Вчерашний день и каша из котелка казались ей далекими. Если бы не повязка на голове и не глухота на одно ухо, сегодня она думала бы, что это случилось во сне. Она была не так глупа и понимала – не окажись вчера рядом с ней живого щита, нечаянно выпущенный снаряд нарезал бы кусками не ее жалость, а ее тело, которое коллеги разобрали бы на кадры с разных ракурсов и расстояния. О ней бы поговорили вчера, а сегодня – забыли. О ней бы написали вчера, а сегодня газеты вышли бы из печати с кусками ее тела, размазанными свежей краской по страницам, и кто-то завернул бы в них остатки селедки или использованные женские прокладки прежде, чем опустить их в мусорное ведро. В редакции «Огонька» повесили бы на стену у входа ее увеличенное фото, обведенное черной полоской. Коллеги сказали бы о ней много красивых слов. Положили бы рядом четное число гвоздик. Выпили бы, не чокаясь. Выдавили бы из глаз каплю, а может, две. И ушли бы домой есть селедку. А она ушла бы во вчерашний день, потому что из сегодня ее вытеснило другое событие – более важное, более свежее. Только мать шумела бы по ней широкой грудью и сегодня, и завтра.

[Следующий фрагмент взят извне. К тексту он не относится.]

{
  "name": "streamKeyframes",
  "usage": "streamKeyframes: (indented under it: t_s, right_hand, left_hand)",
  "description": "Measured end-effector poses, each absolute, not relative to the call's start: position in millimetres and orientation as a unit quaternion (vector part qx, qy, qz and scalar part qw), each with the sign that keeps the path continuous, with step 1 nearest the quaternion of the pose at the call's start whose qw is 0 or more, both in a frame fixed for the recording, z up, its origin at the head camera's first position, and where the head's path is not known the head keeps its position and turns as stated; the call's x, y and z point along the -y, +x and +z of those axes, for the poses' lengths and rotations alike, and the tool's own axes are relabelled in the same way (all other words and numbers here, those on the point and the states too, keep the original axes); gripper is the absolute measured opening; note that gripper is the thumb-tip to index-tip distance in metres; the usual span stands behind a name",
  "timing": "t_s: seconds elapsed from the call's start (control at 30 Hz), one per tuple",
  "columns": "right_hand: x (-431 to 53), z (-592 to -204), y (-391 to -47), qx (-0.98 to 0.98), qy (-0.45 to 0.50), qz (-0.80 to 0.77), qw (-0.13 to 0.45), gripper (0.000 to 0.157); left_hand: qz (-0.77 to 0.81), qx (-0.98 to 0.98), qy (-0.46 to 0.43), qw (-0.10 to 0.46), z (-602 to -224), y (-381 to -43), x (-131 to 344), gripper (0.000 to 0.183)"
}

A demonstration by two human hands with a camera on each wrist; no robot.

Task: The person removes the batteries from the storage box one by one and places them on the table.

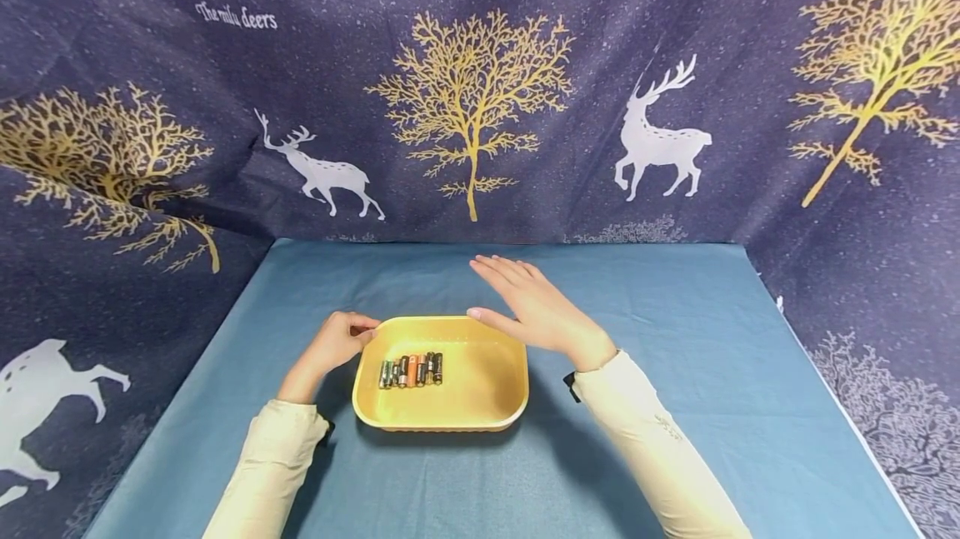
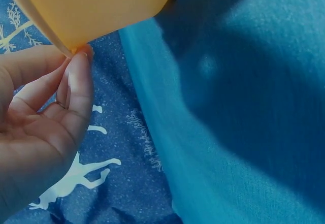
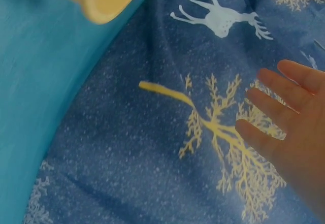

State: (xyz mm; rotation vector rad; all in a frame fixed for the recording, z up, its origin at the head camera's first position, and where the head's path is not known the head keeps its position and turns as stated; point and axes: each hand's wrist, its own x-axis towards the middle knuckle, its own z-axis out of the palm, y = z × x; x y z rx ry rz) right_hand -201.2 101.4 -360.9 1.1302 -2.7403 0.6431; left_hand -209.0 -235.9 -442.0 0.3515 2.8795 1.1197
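Note:
A yellow plastic basin (image 1: 480,393) with rounded corners is at the middle of the table. Inside it, on the left, several batteries (image 1: 412,371) in black, orange and green lie side by side in a row. My left hand (image 1: 335,343) pinches the basin's rim at its far left corner between thumb and fingers, as the left wrist view also shows with the hand (image 2: 56,97) on the basin edge (image 2: 117,5). Above the basin's right side, my right hand (image 1: 540,310) is held with straight fingers and nothing in it; the right wrist view shows its spread fingers (image 3: 274,104).
A blue cloth (image 1: 645,289) covers the table. Behind and beside it hangs a dark blue curtain (image 1: 525,181) printed with white deer and golden trees. Dark bands (image 1: 573,387) sit at the cuffs of both light sleeves (image 1: 645,431).

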Motion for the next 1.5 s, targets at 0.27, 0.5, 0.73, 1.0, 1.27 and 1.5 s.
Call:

Сто раз она слышала фразу о том, что ни один кадр не стоит жизни. Эта фраза сидела в кармане каждого фотографа, даже новичка, и только ждала подходящего момента, чтобы ее вынули и помахали ею, как флагом. Она затерлась оттого, что вынимали ее слишком часто, ее слова потеряли форму и смысл, никто уже не вслушивался в нее. Она была, и ее не было. Но сегодня девятнадцатого июня тысяча девятьсот девяносто пятого года эта фраза выпрыгнула из Наташиного кармана, где давно лежала вместе с пленками и зажигалками, налилась смыслом и, выпуклая, встала у нее на пути в больницу. И Наташа как будто впервые услышала ее: «Ни один кадр не сможет остановить войну, хотя кадры война ценит больше, чем жизни. Но нет такого кадра, который стоил бы жизни». Наташа отпихнула ее ногой и пошла дальше, надеясь, что снаряд в одну воронку не попадет дважды.

Она выбежала вперед, повернулась лицом к идущим и сделала кадр. Лето, горячий асфальт. Листва деревьев, уже напившаяся зелени до предела и оттого загустевшая в темный оттенок. Сухая трава, невысокие домики по обочине, и они. Идут по асфальту. Ноги – в движении. Одни наступают с носка, другие – с пятки, кто-то давит на асфальт всей ступней. Детали, незаметные глазу, но отчетливые на снимке, пойманные объективом с поличным. Добровольные заложники идут, и будут всегда идти – в малиновой футболке, в джинсовой рубашке, расстегнутой до пояса, в костюме и при галстуке. На снимке они навсегда останутся не очень молодыми людьми среднего возраста, сколько бы времени ни прошло, и не героями, потому что у каждого из них были свои причины и свои не всегда героические хуи.